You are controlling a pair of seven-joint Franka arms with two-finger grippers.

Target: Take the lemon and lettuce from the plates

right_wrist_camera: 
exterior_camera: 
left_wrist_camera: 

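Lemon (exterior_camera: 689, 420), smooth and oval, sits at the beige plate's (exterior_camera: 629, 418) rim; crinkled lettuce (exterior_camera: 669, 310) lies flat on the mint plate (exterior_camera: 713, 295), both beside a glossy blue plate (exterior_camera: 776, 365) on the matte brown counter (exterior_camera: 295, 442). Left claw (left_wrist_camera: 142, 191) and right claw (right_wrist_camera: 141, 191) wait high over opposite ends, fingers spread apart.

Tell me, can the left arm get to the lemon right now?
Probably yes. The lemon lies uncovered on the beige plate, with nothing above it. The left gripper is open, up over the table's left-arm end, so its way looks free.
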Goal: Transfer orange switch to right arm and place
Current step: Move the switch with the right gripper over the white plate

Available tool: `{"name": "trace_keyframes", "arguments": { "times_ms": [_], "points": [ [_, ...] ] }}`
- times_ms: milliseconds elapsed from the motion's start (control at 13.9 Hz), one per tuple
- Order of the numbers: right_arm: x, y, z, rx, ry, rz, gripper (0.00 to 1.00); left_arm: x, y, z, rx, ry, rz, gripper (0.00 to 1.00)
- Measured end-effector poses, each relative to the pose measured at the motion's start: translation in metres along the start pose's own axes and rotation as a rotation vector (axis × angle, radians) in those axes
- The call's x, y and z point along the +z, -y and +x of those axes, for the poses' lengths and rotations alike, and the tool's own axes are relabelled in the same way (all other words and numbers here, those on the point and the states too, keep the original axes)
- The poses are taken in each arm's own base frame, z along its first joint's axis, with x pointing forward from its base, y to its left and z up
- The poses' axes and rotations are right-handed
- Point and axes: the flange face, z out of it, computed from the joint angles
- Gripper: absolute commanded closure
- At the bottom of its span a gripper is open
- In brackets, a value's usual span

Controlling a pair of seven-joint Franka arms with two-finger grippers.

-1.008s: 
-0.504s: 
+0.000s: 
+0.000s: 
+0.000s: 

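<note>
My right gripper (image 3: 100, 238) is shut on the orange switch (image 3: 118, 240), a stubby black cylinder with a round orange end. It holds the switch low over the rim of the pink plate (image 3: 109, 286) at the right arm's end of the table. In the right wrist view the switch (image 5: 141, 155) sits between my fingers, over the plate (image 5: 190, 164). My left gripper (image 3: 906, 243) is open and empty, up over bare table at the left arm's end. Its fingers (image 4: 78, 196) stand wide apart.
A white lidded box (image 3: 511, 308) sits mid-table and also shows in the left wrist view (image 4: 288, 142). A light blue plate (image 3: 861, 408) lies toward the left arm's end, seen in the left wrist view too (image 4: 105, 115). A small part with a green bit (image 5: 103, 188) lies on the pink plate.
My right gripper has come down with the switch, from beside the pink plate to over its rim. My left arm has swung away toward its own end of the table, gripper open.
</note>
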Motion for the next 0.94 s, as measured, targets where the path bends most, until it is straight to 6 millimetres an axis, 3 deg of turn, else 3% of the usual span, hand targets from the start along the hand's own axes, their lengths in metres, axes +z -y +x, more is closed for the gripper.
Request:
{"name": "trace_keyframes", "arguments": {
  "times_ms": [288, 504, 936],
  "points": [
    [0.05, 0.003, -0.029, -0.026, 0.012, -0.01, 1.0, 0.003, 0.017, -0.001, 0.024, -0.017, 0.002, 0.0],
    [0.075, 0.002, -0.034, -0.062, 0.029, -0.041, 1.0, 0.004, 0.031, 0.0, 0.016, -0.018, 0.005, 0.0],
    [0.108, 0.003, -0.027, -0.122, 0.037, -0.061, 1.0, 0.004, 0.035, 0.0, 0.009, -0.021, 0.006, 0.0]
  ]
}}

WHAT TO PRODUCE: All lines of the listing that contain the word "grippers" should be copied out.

ANSWER TO THIS TASK:
You are controlling a pair of seven-joint Franka arms with two-finger grippers.
Controlling a pair of seven-joint Franka arms with two-finger grippers.

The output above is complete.